Our land-grant colleges and private research are producing new miracles every year. Last month it was announced that chlorophyll can now be synthetically produced - that we can do in the laboratory what since the beginning of time we have relied on plants to do in the field - that is, convert sunshine, water, and carbon dioxide into food materials.

Where is this revolution going to lead? A revolution of abundance is better than one of scarcity. But people are being driven out of agriculture at a fantastic rate. The young people leave the farm and never come back. The families hit by failure, merger, or foreclosure move to the city, regardless of whether the city has jobs or homes.

Our small towns are being badly hurt - so are their churches and schools and businessmen - and so is the whole United States.

It would be nice to believe, as the Republicans believe, that migration off the farm will solve the problem of surpluses. But the facts of the matter are that, during these last 8 years when millions have been leaving the farm, our agricultural production has actually increased at a faster rate than our total population. Mr. Benson has acquired surpluses in storage six times as high as the 1952 level-surpluses which are costly to the taxpayers, frustrating to the world's hungry people and depressing in their effect on farm prices. Instead of population pressing on food supplies, as Malthus and others predicted, food supplies in this country are now pressing on the population.
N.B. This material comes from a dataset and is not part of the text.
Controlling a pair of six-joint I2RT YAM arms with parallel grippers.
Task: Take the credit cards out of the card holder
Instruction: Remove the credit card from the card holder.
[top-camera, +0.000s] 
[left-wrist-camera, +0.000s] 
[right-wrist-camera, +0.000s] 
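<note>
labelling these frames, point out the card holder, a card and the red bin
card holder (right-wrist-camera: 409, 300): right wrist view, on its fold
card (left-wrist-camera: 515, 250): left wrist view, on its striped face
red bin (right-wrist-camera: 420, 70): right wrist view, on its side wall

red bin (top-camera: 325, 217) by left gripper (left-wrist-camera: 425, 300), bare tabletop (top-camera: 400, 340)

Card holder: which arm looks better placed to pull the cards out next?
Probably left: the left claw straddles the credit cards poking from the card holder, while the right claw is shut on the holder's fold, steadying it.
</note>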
It would also be nice to believe, as the Republicans believe, that as farm prices fall, consumers will buy more food and eat up the surplus. But it hasn't worked that way. Food prices have not fallen. We are on the whole, an affluent, well-fed people. Our stomachs can expand only so far. It takes a 20-percent drop in farm prices to move 2 per-cent more food into consumption. And even then, the surpluses would not be going to where they are really needed - to the underfed, the unemployed, the overlooked - to the families forced to get by on less than $20 a month worth of surplus flour, rice, and cornmeal, with some occasional dried eggs, lard, and skimmed milk.

At the same time, there are other revolutions going on around the world - populations growing faster than food supplies - new nations in need of assistance - underdeveloped nations in need of food for capital. These are fast-changing, fast-moving times. The Republican Party is, as it always has been, the party of the status quo - and today in agriculture there can be no status quo.

In short, timid and temporary measures will not do. The Benson-Nixon-Dirksen philosophy will not do. Four more years of decline and disaster will not do.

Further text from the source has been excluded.